* Exercise aim: The listing below must be copied exactly and in full.

────────────────────────────────────────

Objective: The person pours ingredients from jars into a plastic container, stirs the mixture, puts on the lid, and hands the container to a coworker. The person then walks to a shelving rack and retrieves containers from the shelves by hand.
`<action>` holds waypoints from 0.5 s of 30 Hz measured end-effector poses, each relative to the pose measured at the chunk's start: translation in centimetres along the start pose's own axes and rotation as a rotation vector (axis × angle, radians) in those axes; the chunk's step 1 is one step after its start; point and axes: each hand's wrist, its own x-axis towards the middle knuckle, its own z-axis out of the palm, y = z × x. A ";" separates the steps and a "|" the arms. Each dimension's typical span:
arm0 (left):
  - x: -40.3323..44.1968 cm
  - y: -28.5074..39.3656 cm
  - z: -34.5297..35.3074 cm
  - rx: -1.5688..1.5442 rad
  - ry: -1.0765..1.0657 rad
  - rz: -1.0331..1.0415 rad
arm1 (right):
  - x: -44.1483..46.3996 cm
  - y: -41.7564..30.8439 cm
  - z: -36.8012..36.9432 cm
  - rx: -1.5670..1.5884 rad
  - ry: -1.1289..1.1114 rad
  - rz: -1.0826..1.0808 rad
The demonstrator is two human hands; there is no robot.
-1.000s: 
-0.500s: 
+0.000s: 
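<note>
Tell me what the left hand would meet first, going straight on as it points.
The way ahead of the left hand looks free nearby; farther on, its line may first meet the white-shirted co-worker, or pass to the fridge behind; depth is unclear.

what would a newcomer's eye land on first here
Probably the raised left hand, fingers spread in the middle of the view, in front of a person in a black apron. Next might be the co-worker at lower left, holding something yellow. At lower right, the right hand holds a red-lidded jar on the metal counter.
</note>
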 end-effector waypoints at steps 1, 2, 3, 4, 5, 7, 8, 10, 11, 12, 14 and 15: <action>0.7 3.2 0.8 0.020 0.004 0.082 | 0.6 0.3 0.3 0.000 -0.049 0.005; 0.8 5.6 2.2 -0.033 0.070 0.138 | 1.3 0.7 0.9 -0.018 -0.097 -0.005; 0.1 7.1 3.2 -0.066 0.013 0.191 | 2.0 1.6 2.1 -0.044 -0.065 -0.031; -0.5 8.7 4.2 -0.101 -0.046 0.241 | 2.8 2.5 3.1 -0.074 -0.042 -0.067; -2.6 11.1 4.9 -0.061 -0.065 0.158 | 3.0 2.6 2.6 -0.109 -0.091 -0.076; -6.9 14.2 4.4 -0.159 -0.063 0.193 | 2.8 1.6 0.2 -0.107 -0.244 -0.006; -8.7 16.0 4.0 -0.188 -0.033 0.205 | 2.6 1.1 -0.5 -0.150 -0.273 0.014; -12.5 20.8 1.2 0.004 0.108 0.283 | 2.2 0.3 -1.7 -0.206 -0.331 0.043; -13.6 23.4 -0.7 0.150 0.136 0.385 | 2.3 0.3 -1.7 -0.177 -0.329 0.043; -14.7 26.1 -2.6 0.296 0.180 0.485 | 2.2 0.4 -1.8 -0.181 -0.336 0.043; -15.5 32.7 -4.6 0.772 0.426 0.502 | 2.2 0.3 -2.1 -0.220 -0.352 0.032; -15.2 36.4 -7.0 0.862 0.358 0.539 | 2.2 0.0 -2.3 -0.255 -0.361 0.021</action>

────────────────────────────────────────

* Exercise answer:
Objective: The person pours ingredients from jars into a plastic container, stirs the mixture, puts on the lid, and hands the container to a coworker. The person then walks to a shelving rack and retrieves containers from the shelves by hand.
`<action>` holds waypoints from 0.5 s of 30 Hz measured end-effector poses, each relative to the pose measured at the chunk's start: translation in centimetres along the start pose's own axes and rotation as a rotation vector (axis × angle, radians) in those axes; the chunk's step 1 is one step after its start; point and axes: each hand's wrist, its own x-axis towards the middle knuckle, its own z-axis out of the palm, y = z × x. A ";" separates the steps and a "|" the arms. Each dimension's typical span:
arm0 (left):
  - x: -40.3323..44.1968 cm
  - y: -28.5074..39.3656 cm
  - z: -34.5297..35.3074 cm
  - rx: -1.5688..1.5442 rad
  - ry: -1.0765..1.0657 rad
  - rz: -1.0331..1.0415 rad
arm1 (right):
  - x: -44.1483..46.3996 cm
  - y: -41.7564..30.8439 cm
  - z: -36.8012..36.9432 cm
  - rx: -1.5670..1.5884 rad
  - ry: -1.1289..1.1114 rad
  - rz: -1.0826..1.0808 rad
The demonstrator is two human hands; there is no robot.
-1.000s: 
-0.500s: 
+0.000s: 
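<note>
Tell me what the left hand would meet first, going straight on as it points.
The way ahead of the left hand looks free nearby; farther on, its line may first meet the white-shirted co-worker, or pass to the fridge behind; depth is unclear.

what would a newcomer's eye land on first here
Probably the raised left hand, fingers spread in the middle of the view, in front of a person in a black apron. Next might be the co-worker at lower left, holding something yellow. At lower right, the right hand holds a red-lidded jar on the metal counter.
</note>
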 end-effector waypoints at steps 1, 2, 3, 4, 5, 7, 8, 10, 11, 12, 14 and 15: <action>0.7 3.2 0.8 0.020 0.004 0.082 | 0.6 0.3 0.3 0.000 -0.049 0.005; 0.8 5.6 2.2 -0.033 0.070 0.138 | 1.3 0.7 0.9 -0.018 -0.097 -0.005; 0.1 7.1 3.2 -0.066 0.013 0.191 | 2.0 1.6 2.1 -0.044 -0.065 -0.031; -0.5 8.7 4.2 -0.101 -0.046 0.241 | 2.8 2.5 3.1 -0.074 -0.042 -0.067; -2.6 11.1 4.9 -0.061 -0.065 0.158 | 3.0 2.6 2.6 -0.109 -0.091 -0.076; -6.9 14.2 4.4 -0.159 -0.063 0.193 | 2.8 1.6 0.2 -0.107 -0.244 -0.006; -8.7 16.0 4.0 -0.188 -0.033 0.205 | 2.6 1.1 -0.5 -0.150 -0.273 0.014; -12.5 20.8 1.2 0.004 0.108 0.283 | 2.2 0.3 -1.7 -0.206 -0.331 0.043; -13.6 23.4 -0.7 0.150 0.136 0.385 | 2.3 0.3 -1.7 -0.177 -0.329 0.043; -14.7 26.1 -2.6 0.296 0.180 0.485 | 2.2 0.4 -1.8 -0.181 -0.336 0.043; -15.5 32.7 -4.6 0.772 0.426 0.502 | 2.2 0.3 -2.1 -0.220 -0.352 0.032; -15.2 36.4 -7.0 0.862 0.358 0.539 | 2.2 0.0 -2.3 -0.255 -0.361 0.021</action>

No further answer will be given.